Provide only the number of lines in the records where "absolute" appears.

<<<<

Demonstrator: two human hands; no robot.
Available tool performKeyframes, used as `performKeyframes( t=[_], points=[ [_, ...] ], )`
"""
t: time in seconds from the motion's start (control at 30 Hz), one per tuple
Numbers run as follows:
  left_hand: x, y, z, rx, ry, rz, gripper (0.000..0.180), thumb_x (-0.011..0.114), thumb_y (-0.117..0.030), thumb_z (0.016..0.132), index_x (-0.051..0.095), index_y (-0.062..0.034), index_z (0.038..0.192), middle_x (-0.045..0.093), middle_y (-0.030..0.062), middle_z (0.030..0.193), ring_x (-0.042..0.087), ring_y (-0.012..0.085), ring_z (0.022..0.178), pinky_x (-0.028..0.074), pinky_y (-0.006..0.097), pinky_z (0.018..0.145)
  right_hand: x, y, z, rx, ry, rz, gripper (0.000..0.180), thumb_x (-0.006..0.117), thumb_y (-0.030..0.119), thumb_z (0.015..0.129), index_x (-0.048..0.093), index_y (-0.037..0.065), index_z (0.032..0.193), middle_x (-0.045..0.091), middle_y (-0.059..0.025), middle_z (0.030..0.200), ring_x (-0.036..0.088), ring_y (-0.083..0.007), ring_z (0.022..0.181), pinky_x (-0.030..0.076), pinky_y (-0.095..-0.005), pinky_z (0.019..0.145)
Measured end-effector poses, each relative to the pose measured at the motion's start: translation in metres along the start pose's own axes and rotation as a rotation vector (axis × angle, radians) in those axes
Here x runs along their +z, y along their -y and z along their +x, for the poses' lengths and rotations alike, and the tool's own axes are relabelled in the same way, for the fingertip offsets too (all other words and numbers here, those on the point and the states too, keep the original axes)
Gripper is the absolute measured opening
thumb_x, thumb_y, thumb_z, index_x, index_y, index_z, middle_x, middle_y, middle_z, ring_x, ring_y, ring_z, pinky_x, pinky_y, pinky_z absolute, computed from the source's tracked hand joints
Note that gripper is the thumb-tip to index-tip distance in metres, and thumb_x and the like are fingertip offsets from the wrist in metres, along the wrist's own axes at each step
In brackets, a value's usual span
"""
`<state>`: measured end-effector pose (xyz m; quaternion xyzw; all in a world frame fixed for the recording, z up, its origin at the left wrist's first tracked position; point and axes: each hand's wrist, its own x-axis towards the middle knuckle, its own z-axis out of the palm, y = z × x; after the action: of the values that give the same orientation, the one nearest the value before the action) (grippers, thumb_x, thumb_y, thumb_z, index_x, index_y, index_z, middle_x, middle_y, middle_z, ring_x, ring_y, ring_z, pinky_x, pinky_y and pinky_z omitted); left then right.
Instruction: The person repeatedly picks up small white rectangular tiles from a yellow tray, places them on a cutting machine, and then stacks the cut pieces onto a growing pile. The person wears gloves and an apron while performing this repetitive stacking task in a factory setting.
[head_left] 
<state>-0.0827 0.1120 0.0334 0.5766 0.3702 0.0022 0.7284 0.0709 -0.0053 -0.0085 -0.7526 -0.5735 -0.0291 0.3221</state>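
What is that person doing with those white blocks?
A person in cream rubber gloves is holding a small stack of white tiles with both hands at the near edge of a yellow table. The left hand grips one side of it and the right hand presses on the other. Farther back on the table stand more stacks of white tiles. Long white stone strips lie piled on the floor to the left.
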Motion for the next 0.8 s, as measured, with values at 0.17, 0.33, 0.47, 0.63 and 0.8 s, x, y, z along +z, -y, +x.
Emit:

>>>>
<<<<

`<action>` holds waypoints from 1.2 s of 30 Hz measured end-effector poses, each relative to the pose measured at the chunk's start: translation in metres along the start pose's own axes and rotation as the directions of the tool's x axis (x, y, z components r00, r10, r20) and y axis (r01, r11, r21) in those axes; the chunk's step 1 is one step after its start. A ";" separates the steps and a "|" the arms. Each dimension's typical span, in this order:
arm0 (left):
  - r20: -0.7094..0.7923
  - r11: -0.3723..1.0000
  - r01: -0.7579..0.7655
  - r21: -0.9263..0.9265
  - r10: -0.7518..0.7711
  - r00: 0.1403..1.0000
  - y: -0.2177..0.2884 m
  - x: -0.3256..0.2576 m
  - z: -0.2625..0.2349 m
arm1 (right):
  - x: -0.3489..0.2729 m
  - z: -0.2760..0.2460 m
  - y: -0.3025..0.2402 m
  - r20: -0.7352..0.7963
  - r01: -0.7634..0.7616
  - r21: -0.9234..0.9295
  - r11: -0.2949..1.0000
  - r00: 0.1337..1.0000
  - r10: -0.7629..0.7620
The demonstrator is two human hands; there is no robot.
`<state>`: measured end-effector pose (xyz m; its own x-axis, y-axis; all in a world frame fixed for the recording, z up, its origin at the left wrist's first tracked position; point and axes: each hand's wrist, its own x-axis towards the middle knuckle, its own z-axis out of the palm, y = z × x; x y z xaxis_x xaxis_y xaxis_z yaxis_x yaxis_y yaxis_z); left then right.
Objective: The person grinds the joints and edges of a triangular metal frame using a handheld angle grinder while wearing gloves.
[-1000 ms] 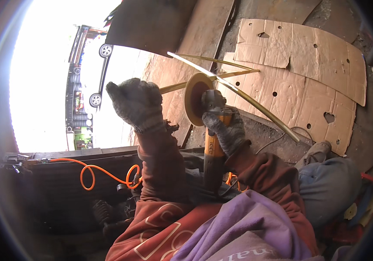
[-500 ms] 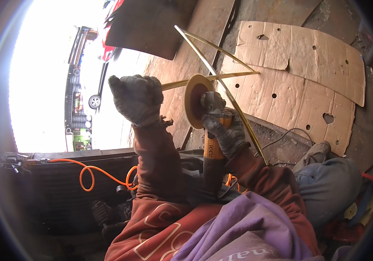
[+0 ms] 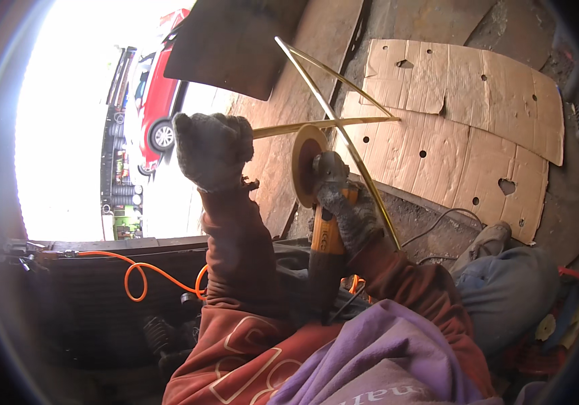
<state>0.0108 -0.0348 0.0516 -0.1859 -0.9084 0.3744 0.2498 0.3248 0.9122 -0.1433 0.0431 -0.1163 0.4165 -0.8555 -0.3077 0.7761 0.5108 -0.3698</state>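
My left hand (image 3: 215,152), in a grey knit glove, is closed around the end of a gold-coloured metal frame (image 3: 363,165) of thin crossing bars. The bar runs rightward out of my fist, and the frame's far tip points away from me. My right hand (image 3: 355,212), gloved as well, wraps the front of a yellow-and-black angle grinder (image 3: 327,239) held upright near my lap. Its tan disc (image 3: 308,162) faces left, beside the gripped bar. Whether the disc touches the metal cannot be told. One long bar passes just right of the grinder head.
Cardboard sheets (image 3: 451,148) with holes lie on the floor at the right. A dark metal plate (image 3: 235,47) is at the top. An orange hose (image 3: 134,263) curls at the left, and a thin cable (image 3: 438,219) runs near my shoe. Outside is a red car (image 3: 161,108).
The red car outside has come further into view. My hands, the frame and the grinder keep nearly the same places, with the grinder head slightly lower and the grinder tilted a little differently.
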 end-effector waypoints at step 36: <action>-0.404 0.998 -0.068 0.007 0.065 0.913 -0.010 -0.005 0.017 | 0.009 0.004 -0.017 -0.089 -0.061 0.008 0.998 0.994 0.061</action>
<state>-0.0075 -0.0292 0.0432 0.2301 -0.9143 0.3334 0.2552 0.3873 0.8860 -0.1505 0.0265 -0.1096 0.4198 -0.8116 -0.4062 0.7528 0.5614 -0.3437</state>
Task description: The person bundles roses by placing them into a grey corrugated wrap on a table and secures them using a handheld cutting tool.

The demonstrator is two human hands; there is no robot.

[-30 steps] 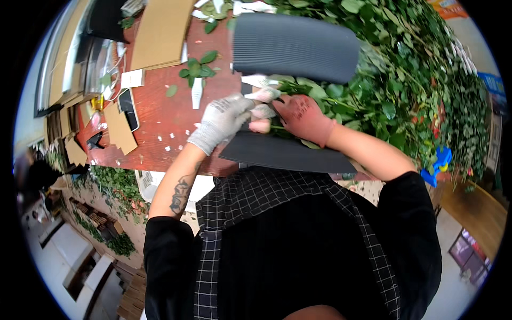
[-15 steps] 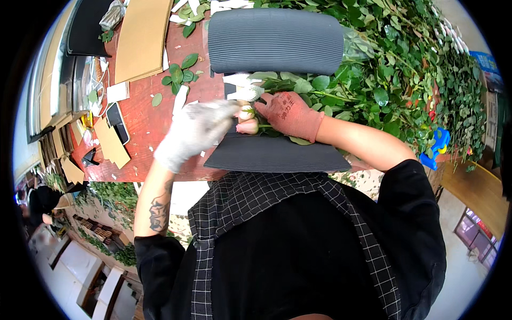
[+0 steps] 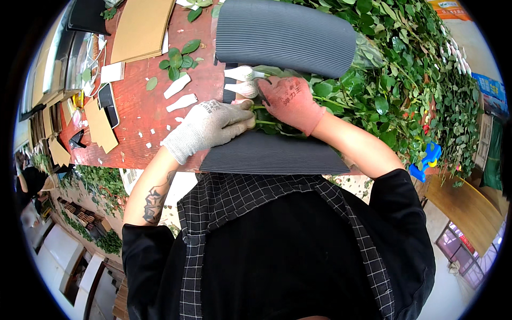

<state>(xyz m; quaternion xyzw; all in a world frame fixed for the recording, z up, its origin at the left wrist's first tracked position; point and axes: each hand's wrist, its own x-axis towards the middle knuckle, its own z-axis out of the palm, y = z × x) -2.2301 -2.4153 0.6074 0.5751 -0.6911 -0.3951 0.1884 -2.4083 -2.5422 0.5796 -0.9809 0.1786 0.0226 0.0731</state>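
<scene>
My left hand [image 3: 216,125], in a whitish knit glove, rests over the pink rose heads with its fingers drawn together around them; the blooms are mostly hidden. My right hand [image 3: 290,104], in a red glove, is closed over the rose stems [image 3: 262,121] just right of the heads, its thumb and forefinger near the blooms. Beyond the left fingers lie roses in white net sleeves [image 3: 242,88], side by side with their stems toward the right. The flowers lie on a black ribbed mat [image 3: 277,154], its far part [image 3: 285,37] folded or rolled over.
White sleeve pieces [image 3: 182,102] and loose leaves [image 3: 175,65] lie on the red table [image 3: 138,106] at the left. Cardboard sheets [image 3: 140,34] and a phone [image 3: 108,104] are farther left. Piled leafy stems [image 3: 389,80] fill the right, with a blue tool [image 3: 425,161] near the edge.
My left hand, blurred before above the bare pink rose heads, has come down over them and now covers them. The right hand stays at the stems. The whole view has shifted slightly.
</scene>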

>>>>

YOUR SOLUTION.
2